Presentación

Andrés Rábago. ENTRELUCES

Andrés Rábago (Madrid, 1947) ha habitado como dibujante satírico la piel de OPS y El Roto. Como OPS comenzó a publicar sus primeras viñetas a mediados de los años sesenta en La Estafeta Literaria. Sus trabajos transitaron el lado más crudo de esa descomposición de lo humano en la España de postguerra. La aparición de ese otro heterónimo, El Roto, se fue haciendo necesario para ocupar un nuevo lugar, ya en democracia, en el que era preciso recurrir al lenguaje para intentar clarificar lo que estaba ocurriendo. A mediados de los ochenta, las incursiones de OPS como pintor fueron solapándose con la incorporación de Andrés Rábago a la pintura. Sus primeras raíces bebieron en el arte primitivo italiano desde Cimabue a Piero della Francesca. El punto de partida de su pintura intenta huir de toda retórica. Su obra aspira a una máxima sencillez que le permita alcanzar la máxima expresividad. Bajo esa aparente sencillez late un trasfondo metafísico en donde nada es lo que parece. La contención en su pintura, la falta de artificio, intenta desvelarnos esa verdad profunda que atraviesa el velo de lo cotidiano, de todo aquello que yace en la superficie. Sus itinerarios son siempre humanistas y transitan lo sagrado, la revelación de la luz, el trabajo del hombre, la vanitas, o la soledad. En todos ellos domina el color a través de las distintas dimensiones que otorga la luz, una luz que está siempre en el centro de su búsqueda como artista.

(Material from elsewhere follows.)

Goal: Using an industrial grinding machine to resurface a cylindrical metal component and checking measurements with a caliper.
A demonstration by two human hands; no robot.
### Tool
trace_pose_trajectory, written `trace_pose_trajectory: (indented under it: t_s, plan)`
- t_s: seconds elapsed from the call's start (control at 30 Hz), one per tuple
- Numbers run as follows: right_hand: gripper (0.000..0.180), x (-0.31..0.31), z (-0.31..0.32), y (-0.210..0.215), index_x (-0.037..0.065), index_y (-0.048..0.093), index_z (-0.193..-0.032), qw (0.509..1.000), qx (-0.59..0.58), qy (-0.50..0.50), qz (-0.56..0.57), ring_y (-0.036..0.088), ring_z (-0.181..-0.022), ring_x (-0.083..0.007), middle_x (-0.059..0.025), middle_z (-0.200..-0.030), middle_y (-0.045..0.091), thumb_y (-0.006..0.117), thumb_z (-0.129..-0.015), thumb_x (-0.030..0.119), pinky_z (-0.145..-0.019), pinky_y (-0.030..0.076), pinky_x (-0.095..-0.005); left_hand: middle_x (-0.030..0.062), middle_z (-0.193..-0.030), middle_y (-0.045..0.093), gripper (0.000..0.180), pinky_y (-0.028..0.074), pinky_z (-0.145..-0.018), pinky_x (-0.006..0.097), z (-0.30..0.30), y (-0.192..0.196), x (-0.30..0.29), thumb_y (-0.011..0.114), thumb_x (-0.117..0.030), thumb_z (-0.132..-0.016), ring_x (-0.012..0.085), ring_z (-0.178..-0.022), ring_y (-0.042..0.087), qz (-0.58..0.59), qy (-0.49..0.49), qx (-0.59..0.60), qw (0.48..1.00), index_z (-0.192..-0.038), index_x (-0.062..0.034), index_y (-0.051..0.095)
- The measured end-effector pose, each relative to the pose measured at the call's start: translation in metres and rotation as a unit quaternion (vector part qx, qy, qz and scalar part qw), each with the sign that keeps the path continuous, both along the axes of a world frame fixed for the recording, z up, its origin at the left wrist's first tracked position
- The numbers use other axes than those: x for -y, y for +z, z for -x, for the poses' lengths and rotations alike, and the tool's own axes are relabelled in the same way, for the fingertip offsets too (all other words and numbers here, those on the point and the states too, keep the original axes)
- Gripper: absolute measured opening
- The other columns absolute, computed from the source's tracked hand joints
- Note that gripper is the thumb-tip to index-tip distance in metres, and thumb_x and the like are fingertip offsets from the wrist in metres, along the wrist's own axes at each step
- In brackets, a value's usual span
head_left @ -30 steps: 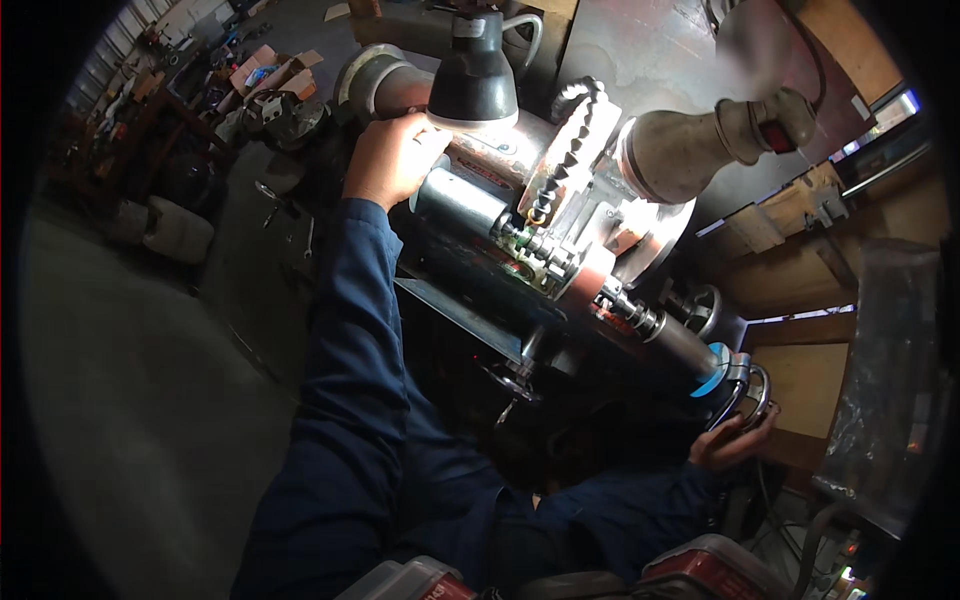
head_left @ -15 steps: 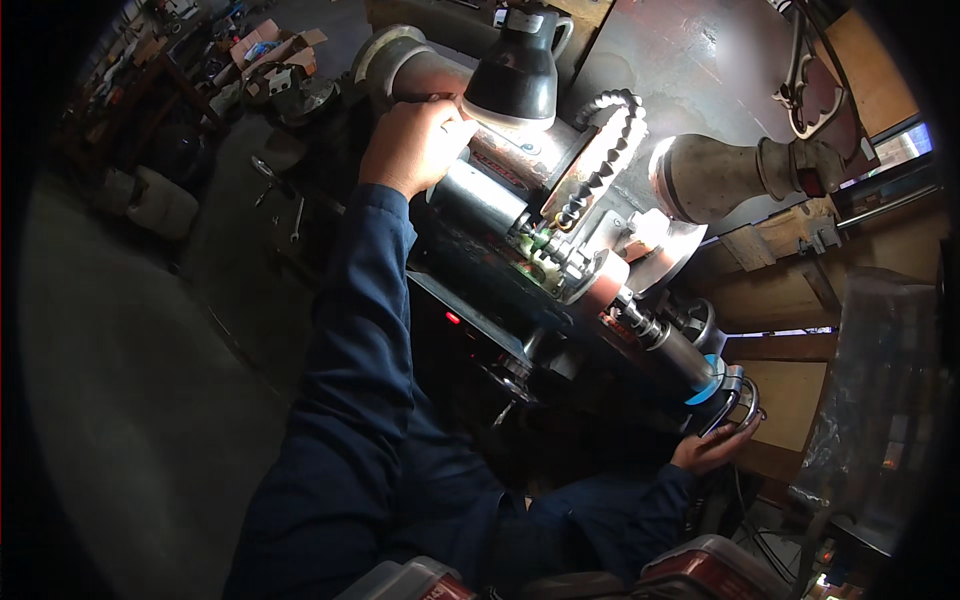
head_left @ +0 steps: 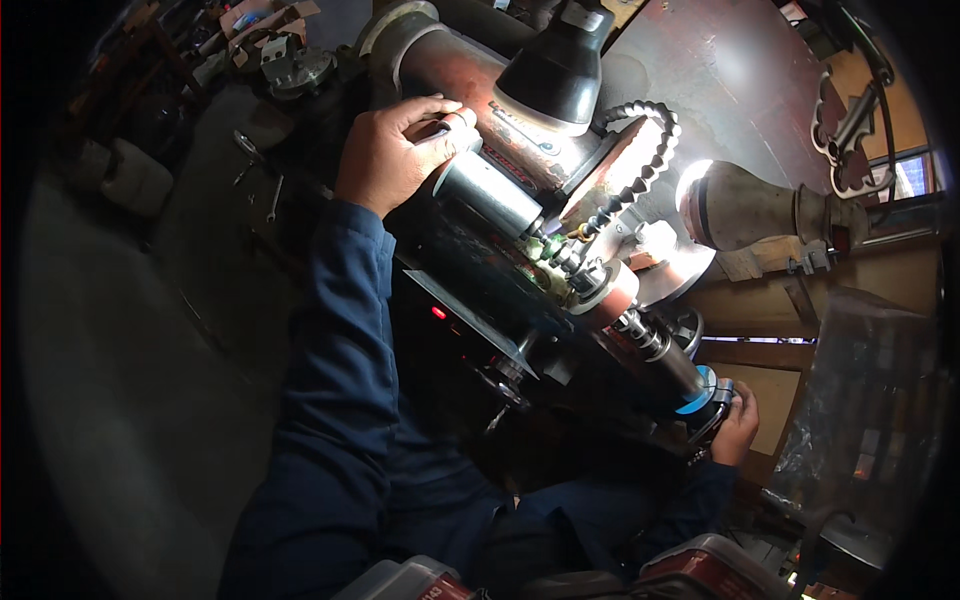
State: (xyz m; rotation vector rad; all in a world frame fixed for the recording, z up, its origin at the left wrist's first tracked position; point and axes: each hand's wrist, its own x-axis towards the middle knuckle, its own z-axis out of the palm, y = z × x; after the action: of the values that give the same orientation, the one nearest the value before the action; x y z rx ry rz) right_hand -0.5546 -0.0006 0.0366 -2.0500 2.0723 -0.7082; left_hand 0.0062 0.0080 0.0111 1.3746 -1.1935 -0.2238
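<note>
A small metal lathe runs slantwise across the middle of the head view. My left hand point(head_left: 395, 148) rests on the grey cylindrical housing point(head_left: 487, 192) at the lathe's upper left end, fingers curled over its top. My right hand point(head_left: 737, 428) grips a round handwheel with a blue ring point(head_left: 700, 397) at the lower right end of the machine. Between the hands sit a copper-coloured collar point(head_left: 612, 292) and a dark spindle point(head_left: 660, 350). Both sleeves are dark blue.
A black lamp shade point(head_left: 556, 70) hangs over the machine and a second lit lamp point(head_left: 740, 208) shines at the right. A black segmented coolant hose point(head_left: 640, 170) arcs above the lathe. A red light point(head_left: 438, 313) glows on the front panel. Cluttered benches stand at upper left.
The view has closed in on the lathe and tilted. My left hand has stayed on the grey housing and my right hand has stayed on the handwheel.
</note>
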Motion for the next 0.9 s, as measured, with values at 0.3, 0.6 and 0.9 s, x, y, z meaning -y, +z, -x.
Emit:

Su vínculo con Canarias es, en gran parte, debido a la dilatada relación que, desde 1992, mantuvo con la Sala Conca de La Laguna hasta bien entrada la primera década de nuestro siglo. La Fundación CajaCanarias ha realizado esta primera exposición retrospectiva que se completa con los grabados de los últimos años de OPS. ENTRELUCES recorre así treinta años de indagación de un pintor para quien: «Un buen cuadro es un artefacto de alta tensión, su energía nos nutre a través de los ojos».